Thursday 13 March 2008

Girlie weekend

I felt uneasy at interrupting our walk for a girlie weekend in Paris; it was strange but exciting. This is an annual appointment, though usually for the middle of January and usually in London. It would have been easy to cancel this year, but David insisted: if we made an exception this year it would be far too easy to skip another year ... and then another. Childhood friendships are too important for that. And he was absolutely right. It may be only once a year, for two days, but we talk intensively, ritual conversations that revisit old incidents. An annual repointing and reinforcing of the stones.

This time we had rented a small suite with a little kitchen permitting regular consumption of tea. So we lay in a row on the double bed, our shoes kicked off after five churches, two existentialist cafés and a market. And we giggled like a wide, rippling waterbed as we recited the names of all our teachers and their foibles.

Which is not to say we didn't exercise our brains. A visit to the Pantheon (dead white males in a funky maze) with its reinstated original Foucault's Pendulum led to a complicated coffee stop with radiating saucers and swinging salt cellars as we checked the science. Sue showed an alarming passion for the reasoning behind Gothic architecture which tested my new-found knowledge. I admit it, I made some things up. And Helen kept asking the date of this or that war or treaty - Sue and I had done A Level History - then supplied the answers herself.

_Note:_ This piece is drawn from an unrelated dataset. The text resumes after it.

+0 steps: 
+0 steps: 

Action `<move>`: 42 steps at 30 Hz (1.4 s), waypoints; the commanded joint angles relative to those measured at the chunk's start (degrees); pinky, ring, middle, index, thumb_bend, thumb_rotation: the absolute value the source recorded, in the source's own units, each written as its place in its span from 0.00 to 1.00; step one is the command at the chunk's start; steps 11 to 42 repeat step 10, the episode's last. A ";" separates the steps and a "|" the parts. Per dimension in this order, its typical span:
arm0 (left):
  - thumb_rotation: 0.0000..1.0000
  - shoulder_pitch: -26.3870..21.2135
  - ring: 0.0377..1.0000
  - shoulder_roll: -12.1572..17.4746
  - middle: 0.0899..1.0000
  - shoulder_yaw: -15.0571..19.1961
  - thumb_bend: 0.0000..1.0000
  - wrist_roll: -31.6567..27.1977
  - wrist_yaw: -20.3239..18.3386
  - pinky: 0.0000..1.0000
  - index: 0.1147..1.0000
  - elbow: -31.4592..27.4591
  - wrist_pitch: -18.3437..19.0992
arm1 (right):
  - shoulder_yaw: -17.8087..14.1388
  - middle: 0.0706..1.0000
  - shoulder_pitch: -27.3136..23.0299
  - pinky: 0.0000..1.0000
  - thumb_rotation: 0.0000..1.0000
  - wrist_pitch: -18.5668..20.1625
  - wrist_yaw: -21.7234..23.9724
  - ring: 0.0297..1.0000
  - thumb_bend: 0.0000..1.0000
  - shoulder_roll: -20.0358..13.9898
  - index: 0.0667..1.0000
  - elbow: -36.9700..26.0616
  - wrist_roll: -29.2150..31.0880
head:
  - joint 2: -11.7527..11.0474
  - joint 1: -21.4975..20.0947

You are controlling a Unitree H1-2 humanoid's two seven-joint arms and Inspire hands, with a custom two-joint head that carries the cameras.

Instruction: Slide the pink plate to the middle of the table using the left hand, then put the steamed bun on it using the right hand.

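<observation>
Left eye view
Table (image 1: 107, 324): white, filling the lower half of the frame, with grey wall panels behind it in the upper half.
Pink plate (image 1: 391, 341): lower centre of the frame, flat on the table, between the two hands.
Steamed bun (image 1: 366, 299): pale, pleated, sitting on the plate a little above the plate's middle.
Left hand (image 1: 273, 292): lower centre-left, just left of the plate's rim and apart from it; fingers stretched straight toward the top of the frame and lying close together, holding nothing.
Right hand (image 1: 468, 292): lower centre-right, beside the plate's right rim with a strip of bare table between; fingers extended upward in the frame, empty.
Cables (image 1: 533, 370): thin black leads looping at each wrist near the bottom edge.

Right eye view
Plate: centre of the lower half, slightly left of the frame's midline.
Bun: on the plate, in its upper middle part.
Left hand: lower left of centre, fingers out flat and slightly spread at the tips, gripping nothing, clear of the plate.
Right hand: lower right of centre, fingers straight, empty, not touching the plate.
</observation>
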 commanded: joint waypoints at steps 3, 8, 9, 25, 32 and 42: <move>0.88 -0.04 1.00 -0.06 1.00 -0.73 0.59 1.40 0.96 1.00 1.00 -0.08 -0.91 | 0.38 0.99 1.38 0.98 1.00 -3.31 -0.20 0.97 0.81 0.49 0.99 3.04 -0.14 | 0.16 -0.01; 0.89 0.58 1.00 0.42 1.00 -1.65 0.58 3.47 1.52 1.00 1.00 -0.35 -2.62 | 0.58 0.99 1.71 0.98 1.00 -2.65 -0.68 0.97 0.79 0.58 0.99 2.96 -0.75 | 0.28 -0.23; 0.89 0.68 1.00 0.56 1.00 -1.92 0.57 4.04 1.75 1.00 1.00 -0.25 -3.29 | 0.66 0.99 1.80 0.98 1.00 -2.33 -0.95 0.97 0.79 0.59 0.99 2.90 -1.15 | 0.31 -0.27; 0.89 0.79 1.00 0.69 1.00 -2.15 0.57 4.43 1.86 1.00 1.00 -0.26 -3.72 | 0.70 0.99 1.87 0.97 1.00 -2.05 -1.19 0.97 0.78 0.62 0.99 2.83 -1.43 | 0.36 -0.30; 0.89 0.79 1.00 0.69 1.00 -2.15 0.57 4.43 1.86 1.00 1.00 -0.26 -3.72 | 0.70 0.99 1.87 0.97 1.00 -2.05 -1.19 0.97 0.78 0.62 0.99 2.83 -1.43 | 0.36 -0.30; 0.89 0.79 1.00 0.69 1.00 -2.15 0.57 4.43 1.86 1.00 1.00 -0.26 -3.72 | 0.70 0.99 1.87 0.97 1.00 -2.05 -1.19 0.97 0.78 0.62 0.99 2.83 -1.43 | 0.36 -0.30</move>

As for the girlieness - it was a poor vintage, I'm afraid. Champagne with our feet in the bath, but not much shopping. I seriously could not get the point of scarves in multiple colours. Though there was one skirt ... I fear I may have dragged the others down to my new standards. As we packed on Sunday morning Helen bewailed the clothes she hadn't worn. "We never even thought about changing for dinner last night!"

Gone are the days of dancing; not yet here those of evenings in jazz clubs.

So we nosed the shops of pointless gifts, looking for shiny things and chiffon things for their children. I knew I had returned to the shores of normality when I found myself urgently scanning the keyrings for a present for David. Important friendships were confirmed, the warmth would get us through to next year. It was time to start walking again.